YOUR GOAL —
Transcribe all records below exactly, without images.

RECORDS PROVIDED —
Segment Open
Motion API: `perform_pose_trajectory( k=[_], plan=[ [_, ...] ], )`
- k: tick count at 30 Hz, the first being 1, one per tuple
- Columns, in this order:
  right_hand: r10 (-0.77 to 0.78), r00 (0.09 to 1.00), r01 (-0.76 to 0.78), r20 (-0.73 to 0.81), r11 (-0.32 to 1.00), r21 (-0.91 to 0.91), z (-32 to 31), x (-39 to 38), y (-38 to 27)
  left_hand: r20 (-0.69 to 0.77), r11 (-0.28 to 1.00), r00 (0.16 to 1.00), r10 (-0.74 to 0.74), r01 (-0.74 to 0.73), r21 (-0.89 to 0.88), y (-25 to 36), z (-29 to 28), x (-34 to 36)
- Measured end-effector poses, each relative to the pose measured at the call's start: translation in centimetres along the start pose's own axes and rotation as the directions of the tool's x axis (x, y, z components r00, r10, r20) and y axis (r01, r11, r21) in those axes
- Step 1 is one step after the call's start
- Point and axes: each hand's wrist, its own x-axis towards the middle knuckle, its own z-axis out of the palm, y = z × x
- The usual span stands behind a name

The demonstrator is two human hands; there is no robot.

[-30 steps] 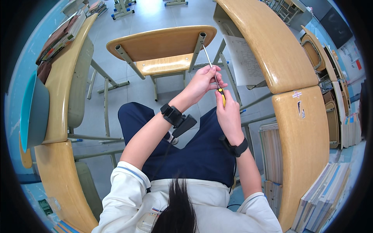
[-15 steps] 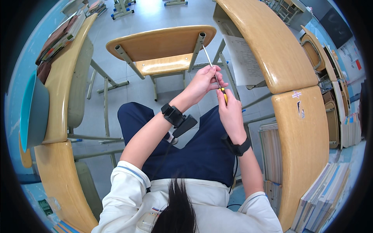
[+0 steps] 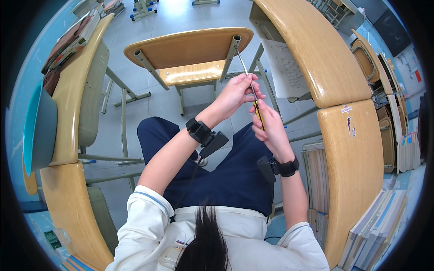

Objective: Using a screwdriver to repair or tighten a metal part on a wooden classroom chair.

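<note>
A screwdriver point(image 3: 258, 114) with a yellow and black handle slants up and away from me. My right hand point(image 3: 272, 131) is wrapped round its handle. Just beyond, the fingers of my left hand point(image 3: 236, 94) pinch its metal shaft. The shaft's far end meets the right metal tube of a wooden chair point(image 3: 190, 50), close below the tube's open end; the exact contact is too small to make out. The chair's backrest faces me, with the seat lower behind it. Black bands with small devices sit on both my wrists.
Wooden desks stand close on my left point(image 3: 68, 113) and right point(image 3: 350, 149). A teal basin point(image 3: 40, 131) is by the left desk. A sheet of paper point(image 3: 284, 67) hangs at the right desk's side. Books point(image 3: 373, 230) are stacked at the lower right.
My right hand has turned on the screwdriver's handle, its fingers curling round and the wrist rolling outward. My left hand stays nearly where it was on the shaft.
</note>
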Motion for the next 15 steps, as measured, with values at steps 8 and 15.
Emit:
perform_pose_trajectory(
  k=[8,15],
  plan=[
    [-0.229,0.965,0.16,-0.124,0.898,-0.409,0.5,0.5,1.2,0.003,0.999,0.999,0.049,-0.049,-0.01,-0.7,-0.7,0.6],
    [0.12,0.971,-0.193,0.205,0.9,0.391,-0.5,-0.1,0.4,0.009,0.996,0.997,0.079,-0.079,-0.045,-0.6,-0.3,0.6]
  ],
)
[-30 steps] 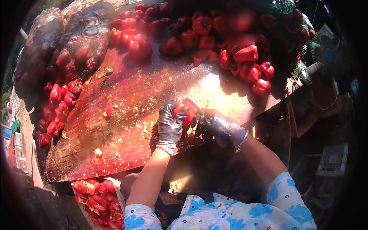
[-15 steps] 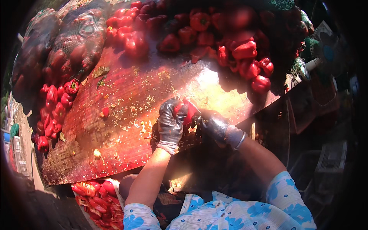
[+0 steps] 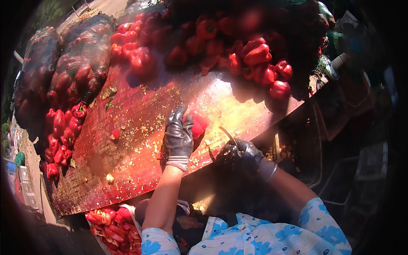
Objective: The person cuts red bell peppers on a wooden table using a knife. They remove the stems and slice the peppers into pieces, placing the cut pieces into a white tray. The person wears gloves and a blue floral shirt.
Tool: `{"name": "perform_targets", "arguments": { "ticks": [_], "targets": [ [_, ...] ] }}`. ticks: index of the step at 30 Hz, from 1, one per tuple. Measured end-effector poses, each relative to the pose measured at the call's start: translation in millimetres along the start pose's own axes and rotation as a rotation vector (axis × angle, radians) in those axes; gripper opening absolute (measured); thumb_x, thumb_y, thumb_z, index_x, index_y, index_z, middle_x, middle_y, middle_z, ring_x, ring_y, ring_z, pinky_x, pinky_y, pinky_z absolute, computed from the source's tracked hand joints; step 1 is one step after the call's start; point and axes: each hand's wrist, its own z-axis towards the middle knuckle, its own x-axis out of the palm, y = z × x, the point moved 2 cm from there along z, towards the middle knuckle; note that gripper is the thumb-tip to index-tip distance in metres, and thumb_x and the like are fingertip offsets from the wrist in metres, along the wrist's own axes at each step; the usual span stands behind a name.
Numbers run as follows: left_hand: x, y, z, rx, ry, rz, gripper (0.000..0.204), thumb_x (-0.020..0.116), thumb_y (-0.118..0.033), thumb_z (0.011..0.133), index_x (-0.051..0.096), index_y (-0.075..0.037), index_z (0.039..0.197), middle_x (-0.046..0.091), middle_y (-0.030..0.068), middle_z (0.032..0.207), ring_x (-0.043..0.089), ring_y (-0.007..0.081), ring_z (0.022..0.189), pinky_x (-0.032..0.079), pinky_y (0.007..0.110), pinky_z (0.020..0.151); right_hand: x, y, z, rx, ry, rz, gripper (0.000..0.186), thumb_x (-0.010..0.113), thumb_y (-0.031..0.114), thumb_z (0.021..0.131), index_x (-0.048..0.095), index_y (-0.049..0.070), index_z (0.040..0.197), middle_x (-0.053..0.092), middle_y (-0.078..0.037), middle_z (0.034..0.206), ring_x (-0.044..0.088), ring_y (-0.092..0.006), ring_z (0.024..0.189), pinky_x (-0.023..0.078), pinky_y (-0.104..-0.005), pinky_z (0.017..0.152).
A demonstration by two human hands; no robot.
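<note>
My left hand (image 3: 178,136), in a black coated glove with a pale cuff, is closed on a red bell pepper (image 3: 197,124) over the seed-strewn, red-stained board (image 3: 114,165). My right hand (image 3: 244,155), gloved alike, grips a thin curved knife (image 3: 226,133) just right of the pepper, near the board's front edge. Its blade is clear of the pepper. Small pale seeds and scraps lie about both hands.
Heaped peppers (image 3: 267,74) cover the back of the board, more (image 3: 59,123) its left side, beside mesh sacks (image 3: 74,63) of peppers. A container (image 3: 114,231) of cut peppers is below at front left. A fan (image 3: 352,42) and crates (image 3: 372,161) are at right.
My right hand and knife have pulled away from the pepper, down and right. My left hand has shifted slightly left, still on the pepper. The view has also tilted a little.
</note>
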Motion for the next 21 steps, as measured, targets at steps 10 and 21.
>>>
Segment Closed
ANSWER —
Motion API: `perform_pose_trajectory( k=[_], plan=[ [_, ...] ], )`
- k: tick count at 30 Hz, the first being 1, one per tuple
- Columns, in this order:
  right_hand: r10 (-0.77 to 0.78), r00 (0.09 to 1.00), r01 (-0.76 to 0.78), r20 (-0.73 to 0.81), r11 (-0.32 to 1.00), r21 (-0.91 to 0.91), z (-32 to 31), x (-39 to 38), y (-38 to 27)
  left_hand: r20 (-0.69 to 0.77), r11 (-0.28 to 1.00), r00 (0.16 to 1.00), r10 (-0.74 to 0.74), r01 (-0.74 to 0.73), r21 (-0.89 to 0.88), y (-25 to 36), z (-29 to 28), x (-34 to 36)
- Measured end-effector poses, each relative to the pose measured at the call's start: translation in centimetres along the start pose's own axes and rotation as the directions of the tool's x axis (x, y, z components r00, r10, r20) and y axis (r01, r11, r21) in those axes
- Step 1 is one step after the call's start
- Point and axes: each hand's wrist, its own x-axis towards the middle knuckle, its own z-axis out of the palm, y = z × x
- The usual span stands behind a name

The demonstrator is two human hands; there is no robot.

[-30 steps] 
[-15 steps] 
[+0 steps] 

Objective: Using a screwdriver to repair or tighten a metal part on a wooden classroom chair.

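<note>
A screwdriver point(image 3: 258, 114) with a yellow and black handle slants up and away from me. My right hand point(image 3: 272, 131) is wrapped round its handle. Just beyond, the fingers of my left hand point(image 3: 236, 94) pinch its metal shaft. The shaft's far end meets the right metal tube of a wooden chair point(image 3: 190, 50), close below the tube's open end; the exact contact is too small to make out. The chair's backrest faces me, with the seat lower behind it. Black bands with small devices sit on both my wrists.
Wooden desks stand close on my left point(image 3: 68, 113) and right point(image 3: 350, 149). A teal basin point(image 3: 40, 131) is by the left desk. A sheet of paper point(image 3: 284, 67) hangs at the right desk's side. Books point(image 3: 373, 230) are stacked at the lower right.
My right hand has turned on the screwdriver's handle, its fingers curling round and the wrist rolling outward. My left hand stays nearly where it was on the shaft.
</note>
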Motion for the next 15 steps, as measured, with values at steps 8 and 15.
Emit:
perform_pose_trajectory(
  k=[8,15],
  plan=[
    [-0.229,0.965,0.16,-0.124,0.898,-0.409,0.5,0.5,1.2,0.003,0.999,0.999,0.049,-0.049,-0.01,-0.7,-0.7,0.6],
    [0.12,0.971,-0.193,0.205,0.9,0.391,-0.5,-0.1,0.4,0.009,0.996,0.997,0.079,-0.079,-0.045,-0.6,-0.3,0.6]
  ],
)
[-30 steps] 
[-15 steps] 
[+0 steps] 
Objective: The person cuts red bell peppers on a wooden table using a knife. They remove the stems and slice the peppers into pieces, placing the cut pieces into a white tray. The person wears gloves and a blue floral shirt.
Tool: `{"name": "perform_targets", "arguments": { "ticks": [_], "targets": [ [_, ...] ] }}`. ticks: index of the step at 30 Hz, from 1, one per tuple. Measured end-effector poses, each relative to the pose measured at the call's start: translation in millimetres along the start pose's own axes and rotation as a rotation vector (axis × angle, radians) in those axes; gripper opening absolute (measured); thumb_x, thumb_y, thumb_z, index_x, index_y, index_z, middle_x, middle_y, middle_z, ring_x, ring_y, ring_z, pinky_x, pinky_y, pinky_z absolute, computed from the source's tracked hand joints; step 1 is one step after the call's start; point and axes: each hand's wrist, its own z-axis towards the middle knuckle, its own x-axis out of the palm, y = z × x, the point moved 2 cm from there along z, towards the middle knuckle; note that gripper is the thumb-tip to index-tip distance in metres, and thumb_x and the like are fingertip offsets from the wrist in metres, along the wrist's own axes at each step; the usual span stands behind a name.
Numbers run as follows: left_hand: x, y, z, rx, ry, rz, gripper (0.000..0.204), thumb_x (-0.020..0.116), thumb_y (-0.118..0.033), thumb_z (0.011..0.133), index_x (-0.051..0.096), index_y (-0.075..0.037), index_z (0.039..0.197), middle_x (-0.046..0.091), middle_y (-0.030..0.068), middle_z (0.032..0.207), ring_x (-0.043..0.089), ring_y (-0.007..0.081), ring_z (0.022..0.189), pinky_x (-0.032..0.079), pinky_y (0.007..0.110), pinky_z (0.020..0.151); right_hand: x, y, z, rx, ry, rz, gripper (0.000..0.186), thumb_x (-0.010..0.113), thumb_y (-0.031..0.114), thumb_z (0.021..0.131), index_x (-0.048..0.095), index_y (-0.049..0.070), index_z (0.040..0.197), middle_x (-0.053..0.092), middle_y (-0.078..0.037), middle_z (0.034..0.206), ring_x (-0.044..0.088), ring_y (-0.092..0.006), ring_z (0.024..0.189), pinky_x (-0.023..0.078), pinky_y (-0.104..-0.005), pinky_z (0.017..0.152).
A demonstration by two human hands; no robot.
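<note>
My left hand (image 3: 178,136), in a black coated glove with a pale cuff, is closed on a red bell pepper (image 3: 197,124) over the seed-strewn, red-stained board (image 3: 114,165). My right hand (image 3: 244,155), gloved alike, grips a thin curved knife (image 3: 226,133) just right of the pepper, near the board's front edge. Its blade is clear of the pepper. Small pale seeds and scraps lie about both hands.
Heaped peppers (image 3: 267,74) cover the back of the board, more (image 3: 59,123) its left side, beside mesh sacks (image 3: 74,63) of peppers. A container (image 3: 114,231) of cut peppers is below at front left. A fan (image 3: 352,42) and crates (image 3: 372,161) are at right.
My right hand and knife have pulled away from the pepper, down and right. My left hand has shifted slightly left, still on the pepper. The view has also tilted a little.
</note>
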Motion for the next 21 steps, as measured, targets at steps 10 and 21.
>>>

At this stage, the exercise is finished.